Correlation Analysis Between Five Below and Best Buy

This module allows you to analyze existing cross correlation between Five Below and Best Buy Co. You can compare the effects of market volatilities on Five Below and Best Buy and check how they will diversify away market risk if combined in the same portfolio for a given time horizon. You can also utilize pair trading strategies of matching a long position in Five Below with a short position of Best Buy. See also your portfolio center. Please also check ongoing floating volatility patterns of Five Below and Best Buy.
Horizon     30 Days    Login   to change
Check Efficiency

Comparative Performance

Five Below  

Risk-Adjusted Performance

Over the last 30 days Five Below has generated negative risk-adjusted returns adding no value to investors with long positions. In spite of rather sound fundamental drivers, Five Below is not utilizing all of its potentials. The prevailing stock price tumult, may contribute to shorter-term losses for the shareholders.
Best Buy  

Risk-Adjusted Performance

Compared to the overall equity markets, risk-adjusted returns on investments in Best Buy Co are ranked lower than 13 (%) of all global equities and portfolios over the last 30 days. Inspite fairly inconsistent basic indicators, Best Buy showed solid returns over the last few months and may actually be approaching a breakup point.

Five Below and Best Buy Volatility Contrast

 Predicted Return Density 

Five Below Inc  vs.  Best Buy Co Inc

 Performance (%) 

Pair Volatility

Given the investment horizon of 30 days, Five Below is expected to under-perform the Best Buy. But the stock apears to be less risky and, when comparing its historical volatility, Five Below is 1.06 times less risky than Best Buy. The stock trades about -0.05 of its potential returns per unit of risk. The Best Buy Co is currently generating about 0.19 of returns per unit of risk over similar time horizon. If you would invest  6,754  in Best Buy Co on November 12, 2019 and sell it today you would earn a total of  1,715  from holding Best Buy Co or generate 25.39% return on investment over 30 days.

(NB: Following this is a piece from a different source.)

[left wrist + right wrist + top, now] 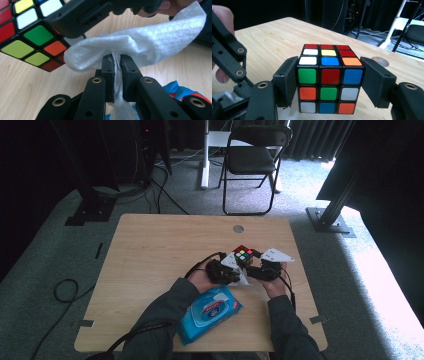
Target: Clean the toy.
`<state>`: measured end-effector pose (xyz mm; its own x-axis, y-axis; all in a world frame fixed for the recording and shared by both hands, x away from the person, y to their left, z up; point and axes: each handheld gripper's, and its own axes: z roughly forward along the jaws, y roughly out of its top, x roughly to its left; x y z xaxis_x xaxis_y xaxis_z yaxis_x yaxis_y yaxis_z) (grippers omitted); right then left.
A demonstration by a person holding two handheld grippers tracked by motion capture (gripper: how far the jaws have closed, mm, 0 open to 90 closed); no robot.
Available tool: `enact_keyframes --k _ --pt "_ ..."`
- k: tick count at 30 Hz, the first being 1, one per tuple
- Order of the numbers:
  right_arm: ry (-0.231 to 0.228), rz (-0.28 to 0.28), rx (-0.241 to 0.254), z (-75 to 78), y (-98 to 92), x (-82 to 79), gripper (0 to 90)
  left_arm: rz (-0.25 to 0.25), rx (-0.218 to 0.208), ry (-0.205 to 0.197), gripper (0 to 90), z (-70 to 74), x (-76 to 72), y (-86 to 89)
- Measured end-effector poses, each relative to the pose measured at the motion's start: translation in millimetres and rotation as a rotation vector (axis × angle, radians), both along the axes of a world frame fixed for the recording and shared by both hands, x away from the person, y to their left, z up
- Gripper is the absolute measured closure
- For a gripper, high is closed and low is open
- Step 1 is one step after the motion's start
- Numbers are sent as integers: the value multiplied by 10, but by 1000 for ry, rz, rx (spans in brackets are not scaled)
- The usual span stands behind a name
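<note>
Multicoloured plastic puzzle cube [329, 77] sits clamped in the right claw [329, 82]; left claw [117, 75], clamped on the white cloth wipe [140, 47], should rub its lower-left face gently.

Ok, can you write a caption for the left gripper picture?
Left tool pinches a white wipe beside the colourful puzzle cube.

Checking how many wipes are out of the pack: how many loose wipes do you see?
1: the white wipe pinched in the left gripper, beside the puzzle cube. More may be inside the blue pack.
</note>
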<state>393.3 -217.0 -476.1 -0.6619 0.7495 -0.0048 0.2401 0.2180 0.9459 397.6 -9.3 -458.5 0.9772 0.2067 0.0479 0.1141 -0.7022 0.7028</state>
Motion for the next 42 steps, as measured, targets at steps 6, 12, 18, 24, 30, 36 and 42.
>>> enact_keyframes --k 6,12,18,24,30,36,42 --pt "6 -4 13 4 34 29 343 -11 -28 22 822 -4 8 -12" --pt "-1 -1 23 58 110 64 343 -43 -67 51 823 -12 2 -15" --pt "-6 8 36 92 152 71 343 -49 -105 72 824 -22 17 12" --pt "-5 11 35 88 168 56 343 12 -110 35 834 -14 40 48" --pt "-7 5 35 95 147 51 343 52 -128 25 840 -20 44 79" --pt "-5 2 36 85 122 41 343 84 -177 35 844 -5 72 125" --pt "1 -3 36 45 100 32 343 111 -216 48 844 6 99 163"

Pair Corralation between Five Below and Best Buy

Time Period3 Months [change]
StrengthVery Weak
ValuesDaily Returns

Diversification Opportunities for Five Below and Best Buy

Five Below Inc diversification synergy

Excellent diversification

Overlapping area represents the amount of risk that can be diversified away by holding Five Below Inc and Best Buy Co Inc in the same portfolio assuming nothing else is changed. The correlation between historical prices or returns on Best Buy and Five Below is a relative statistical measure of the degree to which these equity instruments tend to move together. The correlation coefficient measures the extent to which returns on Five Below are associated (or correlated) with Best Buy. Values of the correlation coefficient range from -1 to +1, where. The correlation of zero (0) is possible when the price movement of Best Buy has no effect on the direction of Five Below i.e. Five Below and Best Buy go up and down completely randomly.